In the period following the unprecedented Hamas attack on Israeli army outposts and surrounding villages that day – and the relentless bombardment of the Gaza Strip by Israeli forces ever since – Salameh has been arrested, tortured and interrogated.

The 55-year-old said he “deeply regrets” working in Israel.  He declined to say where he was working for fear of reprisals by the Israeli army.  He is one of at least 18,500 residents of Gaza who had permits to work outside the enclave.

Salameh said he and other Palestinian workers from the Gaza Strip were arrested and tagged on October 8th before being taken to Ofer Prison on the outskirts of the occupied West Bank city of Ramallah.  They were summoned for interrogation and tortured on what Salameh described as an electrical chair for several days.

“The Israelis asked us strange questions,” he said.  “They wanted to know where the Hamas tunnels are located, where the rocket launchers are placed and how the fighters move in and around Gaza.”

Israeli authorities also interrogated the workers about their neighbours, their residential areas and who lives there, he continued, and threatened to imprison them for the rest of their lives.  “They wanted to know what we knew about the Al-Aqsa Flood operation,” he said, referring to the surprise Hamas attack that killed 1,400 Israelis.

“Some of the young men were tortured and insulted in a very brutal way,” Salameh said.  “The questions were ridiculous.  The Israelis know exactly who we are, and if we had any ties to Hamas, we wouldn’t even be granted the work permits.”

On Friday morning, the Israeli military said it had released 3,200 workers from Gaza back to the coastal enclave through the southern Karem Abu Salem – or Karem Shalom – crossing.  This followed an Israeli government decision the previous night that these workers would not be granted work permits again.

“Israel is severing all contact with Gaza,” the Israeli government press office said Thursday.  “There will be no more Palestinian workers from Gaza.  Those workers from Gaza who were in Israel on the day of the outbreak of the war will be returned to Gaza.”

Gaza residents with permits allowing them to work outside the enclave were often labourers in construction while others worked in restaurants and malls.  The money they earned was a source of some respite after Israel’s 17-year blockade of the Gaza Strip has devastated the economy, resulting in an almost 50 percent unemployment rate.

Those workers granted permits were approved after a strict security examination by Israeli intelligence and the Israeli army.  This meant that after a thorough background check, each worker was confirmed as a civilian with no political affiliations in the Gaza Strip or connections with Palestinian armed groups and resistance factions.

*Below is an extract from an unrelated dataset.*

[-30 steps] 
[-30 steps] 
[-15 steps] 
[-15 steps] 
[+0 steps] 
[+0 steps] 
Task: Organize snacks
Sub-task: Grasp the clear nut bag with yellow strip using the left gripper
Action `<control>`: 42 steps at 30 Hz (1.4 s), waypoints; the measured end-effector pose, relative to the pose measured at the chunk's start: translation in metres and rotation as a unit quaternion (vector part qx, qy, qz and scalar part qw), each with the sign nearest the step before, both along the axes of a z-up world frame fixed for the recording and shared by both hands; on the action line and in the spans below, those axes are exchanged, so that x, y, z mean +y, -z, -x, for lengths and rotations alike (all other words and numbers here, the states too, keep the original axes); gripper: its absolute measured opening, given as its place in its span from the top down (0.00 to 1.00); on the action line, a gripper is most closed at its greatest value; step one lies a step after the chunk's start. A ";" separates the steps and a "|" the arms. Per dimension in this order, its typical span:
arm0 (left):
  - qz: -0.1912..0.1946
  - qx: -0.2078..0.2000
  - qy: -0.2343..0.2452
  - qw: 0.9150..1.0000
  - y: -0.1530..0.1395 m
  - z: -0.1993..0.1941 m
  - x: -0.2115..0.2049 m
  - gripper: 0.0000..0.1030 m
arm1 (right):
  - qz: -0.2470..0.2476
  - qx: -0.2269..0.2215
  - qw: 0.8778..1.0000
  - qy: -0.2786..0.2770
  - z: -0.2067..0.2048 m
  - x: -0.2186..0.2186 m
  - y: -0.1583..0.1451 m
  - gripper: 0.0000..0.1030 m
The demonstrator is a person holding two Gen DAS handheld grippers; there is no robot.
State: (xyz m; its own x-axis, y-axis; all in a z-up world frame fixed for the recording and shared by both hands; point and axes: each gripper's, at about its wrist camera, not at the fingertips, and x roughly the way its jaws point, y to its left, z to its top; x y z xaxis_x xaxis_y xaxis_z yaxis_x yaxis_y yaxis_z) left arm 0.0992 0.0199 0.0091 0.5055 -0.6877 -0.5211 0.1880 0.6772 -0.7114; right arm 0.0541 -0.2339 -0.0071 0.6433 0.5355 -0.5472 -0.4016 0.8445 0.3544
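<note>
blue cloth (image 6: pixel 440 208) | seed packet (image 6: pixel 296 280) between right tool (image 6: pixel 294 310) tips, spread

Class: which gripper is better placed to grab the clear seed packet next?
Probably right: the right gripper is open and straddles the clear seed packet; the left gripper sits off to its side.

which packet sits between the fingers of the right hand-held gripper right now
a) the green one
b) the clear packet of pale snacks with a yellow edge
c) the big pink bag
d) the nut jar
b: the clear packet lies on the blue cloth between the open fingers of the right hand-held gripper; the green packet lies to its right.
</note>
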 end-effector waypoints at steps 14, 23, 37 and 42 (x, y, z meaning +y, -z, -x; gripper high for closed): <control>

But as Israel began bombing the Gaza Strip, the Israeli army began expelling Gaza workers from their workplaces in Israeli cities.  Thousands of workers, like Salameh, were arrested and taken to Ofer Prison. Some were rounded up and held in other undisclosed locations with no communication with their families. Others were dumped at checkpoints in the occupied West Bank and made their way to Palestinian cities with only the clothes they were wearing.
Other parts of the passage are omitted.